Aye. Like all design paradigms, there are places where they can be useful or can be used to achieve a certain feel.
I actually hate "choose from a menu combat" but have thought of a few cases where it would make sense - for example a Legend of Galactic Heroes style space warfare game based on hyper-realistic combat between massive fleets of 20,000+ ships each, which according to lore, line up in nice neat firing lines and shoot at each other for 12+ hours until one side has won via attrition. There is no way to simulate that in real time and be fun, and the ranges at which combat happens in deep space means that there is basically literally no room for maneuvering once the battle has began...

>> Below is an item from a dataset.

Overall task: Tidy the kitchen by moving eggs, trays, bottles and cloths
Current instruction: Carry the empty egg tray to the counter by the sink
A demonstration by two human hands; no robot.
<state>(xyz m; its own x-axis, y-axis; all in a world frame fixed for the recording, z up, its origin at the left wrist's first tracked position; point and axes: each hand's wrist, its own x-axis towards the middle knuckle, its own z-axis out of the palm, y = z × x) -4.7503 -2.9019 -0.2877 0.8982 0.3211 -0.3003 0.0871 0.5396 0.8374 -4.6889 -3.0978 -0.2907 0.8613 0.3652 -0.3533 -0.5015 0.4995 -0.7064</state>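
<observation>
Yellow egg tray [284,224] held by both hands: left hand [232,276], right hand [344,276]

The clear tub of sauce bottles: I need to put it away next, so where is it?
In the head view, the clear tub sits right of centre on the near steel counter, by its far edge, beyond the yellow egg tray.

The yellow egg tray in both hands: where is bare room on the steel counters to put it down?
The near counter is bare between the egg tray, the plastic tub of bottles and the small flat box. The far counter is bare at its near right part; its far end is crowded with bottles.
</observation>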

This is actually a few different design paradigms you are talking about.
The first is the exploration map transitioning into a battle map during encounters. The second is randomly spawning encounters. The third is forcing players to fight those encounters. Games like Zelda 2 had a exploration map transition into a battlemap, but the encounters are visible on the exploration map and could be avoided if you want so they were never forced or random. On the other hand games like Shining in the Darkness had exploration and battle on the same map; there was no transitions and the view perspective did not change, the game just randomly forced you to fight encounters while you walked around. Then you have something like Vermintide 2 which is a realtime first person action rpg/shooter where random monsters are spawned in at random times on random places on the map to attack you, but the monsters only spawn out of sight in places you are not looking at, and you are not forced to fight them.
IMO battle transitions and forced encounters are outdated mechanics designed around the technical limitations of 8 bit era systems, while random encounters are a great way to improve exploration and overall replay value of a game.